Action item
Word for word, retype the entire listing.

Input data
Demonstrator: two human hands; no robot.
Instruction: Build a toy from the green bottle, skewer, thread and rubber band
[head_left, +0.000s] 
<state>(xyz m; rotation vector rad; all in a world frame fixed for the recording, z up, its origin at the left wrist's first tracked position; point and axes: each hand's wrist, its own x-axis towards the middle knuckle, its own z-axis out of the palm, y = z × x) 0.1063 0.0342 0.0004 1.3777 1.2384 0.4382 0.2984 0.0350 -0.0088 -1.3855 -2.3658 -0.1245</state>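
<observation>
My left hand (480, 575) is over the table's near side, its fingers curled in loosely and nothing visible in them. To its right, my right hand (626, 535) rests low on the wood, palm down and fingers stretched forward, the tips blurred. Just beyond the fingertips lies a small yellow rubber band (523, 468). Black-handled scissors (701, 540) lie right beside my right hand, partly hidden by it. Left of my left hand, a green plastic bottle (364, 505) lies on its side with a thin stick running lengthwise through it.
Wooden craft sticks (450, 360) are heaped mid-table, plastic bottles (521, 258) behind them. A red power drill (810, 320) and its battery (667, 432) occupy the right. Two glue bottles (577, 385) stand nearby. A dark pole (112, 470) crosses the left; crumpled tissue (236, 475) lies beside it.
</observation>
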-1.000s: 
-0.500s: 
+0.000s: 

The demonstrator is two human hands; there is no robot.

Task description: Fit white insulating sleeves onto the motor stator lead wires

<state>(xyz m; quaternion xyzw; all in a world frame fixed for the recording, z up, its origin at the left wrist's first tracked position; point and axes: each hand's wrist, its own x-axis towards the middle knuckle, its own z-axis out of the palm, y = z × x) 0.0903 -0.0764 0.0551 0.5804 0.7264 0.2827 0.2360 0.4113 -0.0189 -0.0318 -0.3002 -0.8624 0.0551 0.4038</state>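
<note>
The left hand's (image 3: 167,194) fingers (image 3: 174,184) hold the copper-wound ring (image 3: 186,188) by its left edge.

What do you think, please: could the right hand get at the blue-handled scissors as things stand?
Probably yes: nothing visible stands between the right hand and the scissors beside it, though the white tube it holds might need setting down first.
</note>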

Task answer
Demonstrator: two human hands; no robot.
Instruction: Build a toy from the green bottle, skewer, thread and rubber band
[head_left, +0.000s] 
<state>(xyz m; rotation vector rad; all in a world frame fixed for the recording, z up, its origin at the left wrist's first tracked position; point and axes: each hand's wrist, its own x-axis towards the middle knuckle, its own z-axis out of the palm, y = z × x) 0.1063 0.0342 0.0004 1.3777 1.2384 0.4382 0.2984 0.0350 -0.0088 -1.3855 -2.3658 -0.1245</state>
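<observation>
My left hand (480, 575) is over the table's near side, its fingers curled in loosely and nothing visible in them. To its right, my right hand (626, 535) rests low on the wood, palm down and fingers stretched forward, the tips blurred. Just beyond the fingertips lies a small yellow rubber band (523, 468). Black-handled scissors (701, 540) lie right beside my right hand, partly hidden by it. Left of my left hand, a green plastic bottle (364, 505) lies on its side with a thin stick running lengthwise through it.
Wooden craft sticks (450, 360) are heaped mid-table, plastic bottles (521, 258) behind them. A red power drill (810, 320) and its battery (667, 432) occupy the right. Two glue bottles (577, 385) stand nearby. A dark pole (112, 470) crosses the left; crumpled tissue (236, 475) lies beside it.
</observation>
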-1.000s: 
-0.500s: 
+0.000s: 

The demonstrator is two human hands; there is no robot.

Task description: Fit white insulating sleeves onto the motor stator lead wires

<state>(xyz m; quaternion xyzw; all in a world frame fixed for the recording, z up, its origin at the left wrist's first tracked position; point and axes: each hand's wrist, its own x-axis towards the middle knuckle, its own z-axis out of the palm, y = z × x) 0.0903 -0.0764 0.0551 0.5804 0.7264 0.2827 0.2360 0.4113 -0.0189 -0.0318 -0.3002 -0.8624 0.0551 0.4038</state>
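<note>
The left hand's (image 3: 167,194) fingers (image 3: 174,184) hold the copper-wound ring (image 3: 186,188) by its left edge.

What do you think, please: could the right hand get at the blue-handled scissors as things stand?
Probably yes: nothing visible stands between the right hand and the scissors beside it, though the white tube it holds might need setting down first.
</note>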

Fully answered, the exercise is complete.